BEGIN RECORD SET

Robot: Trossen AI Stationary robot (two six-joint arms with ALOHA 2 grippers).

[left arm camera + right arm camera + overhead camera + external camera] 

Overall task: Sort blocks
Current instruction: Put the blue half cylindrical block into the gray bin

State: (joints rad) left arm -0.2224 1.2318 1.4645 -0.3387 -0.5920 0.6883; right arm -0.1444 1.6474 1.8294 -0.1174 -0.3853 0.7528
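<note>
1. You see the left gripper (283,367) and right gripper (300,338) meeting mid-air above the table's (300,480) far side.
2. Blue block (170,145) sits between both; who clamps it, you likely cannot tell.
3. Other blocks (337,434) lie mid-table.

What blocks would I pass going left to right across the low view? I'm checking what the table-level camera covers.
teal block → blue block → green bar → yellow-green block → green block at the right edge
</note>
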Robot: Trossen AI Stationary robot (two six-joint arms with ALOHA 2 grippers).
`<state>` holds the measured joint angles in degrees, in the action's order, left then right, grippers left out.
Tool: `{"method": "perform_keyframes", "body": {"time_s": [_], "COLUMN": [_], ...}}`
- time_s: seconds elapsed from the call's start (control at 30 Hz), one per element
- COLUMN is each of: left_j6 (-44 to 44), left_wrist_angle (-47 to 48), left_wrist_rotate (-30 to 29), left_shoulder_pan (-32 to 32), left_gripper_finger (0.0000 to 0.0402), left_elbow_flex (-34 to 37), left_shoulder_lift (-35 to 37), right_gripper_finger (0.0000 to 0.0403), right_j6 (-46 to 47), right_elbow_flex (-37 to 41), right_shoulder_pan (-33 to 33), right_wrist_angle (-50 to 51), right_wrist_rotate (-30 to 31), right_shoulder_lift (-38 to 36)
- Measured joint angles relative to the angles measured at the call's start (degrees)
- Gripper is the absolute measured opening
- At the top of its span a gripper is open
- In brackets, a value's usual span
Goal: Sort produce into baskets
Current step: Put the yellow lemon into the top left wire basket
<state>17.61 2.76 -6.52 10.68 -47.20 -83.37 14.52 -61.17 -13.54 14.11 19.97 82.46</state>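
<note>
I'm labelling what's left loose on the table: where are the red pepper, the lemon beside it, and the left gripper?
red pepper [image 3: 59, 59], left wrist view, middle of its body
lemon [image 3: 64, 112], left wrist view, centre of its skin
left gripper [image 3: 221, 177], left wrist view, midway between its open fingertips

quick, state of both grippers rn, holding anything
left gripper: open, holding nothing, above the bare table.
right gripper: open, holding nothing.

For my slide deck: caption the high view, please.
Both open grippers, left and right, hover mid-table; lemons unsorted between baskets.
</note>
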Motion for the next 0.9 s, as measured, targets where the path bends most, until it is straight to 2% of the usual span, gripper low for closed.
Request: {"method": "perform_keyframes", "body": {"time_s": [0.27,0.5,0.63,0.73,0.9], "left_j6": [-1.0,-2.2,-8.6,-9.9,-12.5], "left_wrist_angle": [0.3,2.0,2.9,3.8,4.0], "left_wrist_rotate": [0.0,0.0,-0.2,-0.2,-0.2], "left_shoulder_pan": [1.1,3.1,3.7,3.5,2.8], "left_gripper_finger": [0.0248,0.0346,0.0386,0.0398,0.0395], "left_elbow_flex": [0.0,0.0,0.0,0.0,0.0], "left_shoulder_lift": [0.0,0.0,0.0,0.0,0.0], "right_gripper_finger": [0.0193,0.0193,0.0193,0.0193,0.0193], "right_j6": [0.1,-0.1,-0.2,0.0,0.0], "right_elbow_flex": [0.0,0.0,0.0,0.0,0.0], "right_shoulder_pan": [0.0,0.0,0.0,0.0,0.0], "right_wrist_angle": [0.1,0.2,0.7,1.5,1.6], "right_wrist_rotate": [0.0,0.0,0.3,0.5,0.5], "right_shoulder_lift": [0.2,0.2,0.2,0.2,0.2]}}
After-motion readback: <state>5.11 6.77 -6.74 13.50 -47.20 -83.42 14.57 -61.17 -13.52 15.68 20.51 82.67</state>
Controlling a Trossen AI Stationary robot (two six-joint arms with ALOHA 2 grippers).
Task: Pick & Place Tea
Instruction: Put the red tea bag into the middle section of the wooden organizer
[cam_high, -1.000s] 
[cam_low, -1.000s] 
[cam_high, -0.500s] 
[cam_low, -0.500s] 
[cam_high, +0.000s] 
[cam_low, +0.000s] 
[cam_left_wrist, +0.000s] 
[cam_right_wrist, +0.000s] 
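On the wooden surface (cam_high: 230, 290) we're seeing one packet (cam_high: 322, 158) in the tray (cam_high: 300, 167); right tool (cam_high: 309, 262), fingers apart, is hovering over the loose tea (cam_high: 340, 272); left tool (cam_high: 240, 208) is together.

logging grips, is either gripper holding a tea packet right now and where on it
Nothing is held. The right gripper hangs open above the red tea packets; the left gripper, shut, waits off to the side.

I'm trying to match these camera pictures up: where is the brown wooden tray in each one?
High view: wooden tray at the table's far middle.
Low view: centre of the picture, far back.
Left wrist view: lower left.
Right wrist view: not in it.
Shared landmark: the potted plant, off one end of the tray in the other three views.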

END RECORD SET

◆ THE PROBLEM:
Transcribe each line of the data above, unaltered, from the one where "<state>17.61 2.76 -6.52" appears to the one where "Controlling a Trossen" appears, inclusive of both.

◆ EXERCISE SOLUTION:
<state>17.61 2.76 -6.52 10.68 -47.20 -83.37 14.52 -61.17 -13.54 14.11 19.97 82.46</state>
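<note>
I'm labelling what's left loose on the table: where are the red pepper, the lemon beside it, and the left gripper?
red pepper [image 3: 59, 59], left wrist view, middle of its body
lemon [image 3: 64, 112], left wrist view, centre of its skin
left gripper [image 3: 221, 177], left wrist view, midway between its open fingertips

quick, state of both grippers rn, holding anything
left gripper: open, holding nothing, above the bare table.
right gripper: open, holding nothing.

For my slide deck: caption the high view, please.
Both open grippers, left and right, hover mid-table; lemons unsorted between baskets.
</note>
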Motion for the next 0.9 s, as measured, targets where the path bends most, until it is straight to 2% of the usual span, gripper low for closed.
Request: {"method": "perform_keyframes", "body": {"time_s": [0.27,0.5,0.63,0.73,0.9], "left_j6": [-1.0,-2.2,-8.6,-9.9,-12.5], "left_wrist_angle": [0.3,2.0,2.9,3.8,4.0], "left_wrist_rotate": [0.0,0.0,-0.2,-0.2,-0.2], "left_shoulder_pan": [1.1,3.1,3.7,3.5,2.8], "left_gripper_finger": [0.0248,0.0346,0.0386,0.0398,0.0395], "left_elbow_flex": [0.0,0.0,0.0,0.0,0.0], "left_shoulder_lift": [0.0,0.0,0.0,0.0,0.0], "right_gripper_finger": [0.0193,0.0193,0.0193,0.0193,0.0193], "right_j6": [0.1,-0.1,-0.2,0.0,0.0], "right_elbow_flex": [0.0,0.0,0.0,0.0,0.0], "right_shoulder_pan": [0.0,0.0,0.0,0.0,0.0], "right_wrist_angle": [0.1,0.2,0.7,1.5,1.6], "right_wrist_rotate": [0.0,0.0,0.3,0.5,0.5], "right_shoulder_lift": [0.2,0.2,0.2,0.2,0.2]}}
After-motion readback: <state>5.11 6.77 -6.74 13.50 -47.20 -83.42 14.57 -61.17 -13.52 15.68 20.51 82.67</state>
Controlling a Trossen AI Stationary robot (two six-joint arms with ALOHA 2 grippers).

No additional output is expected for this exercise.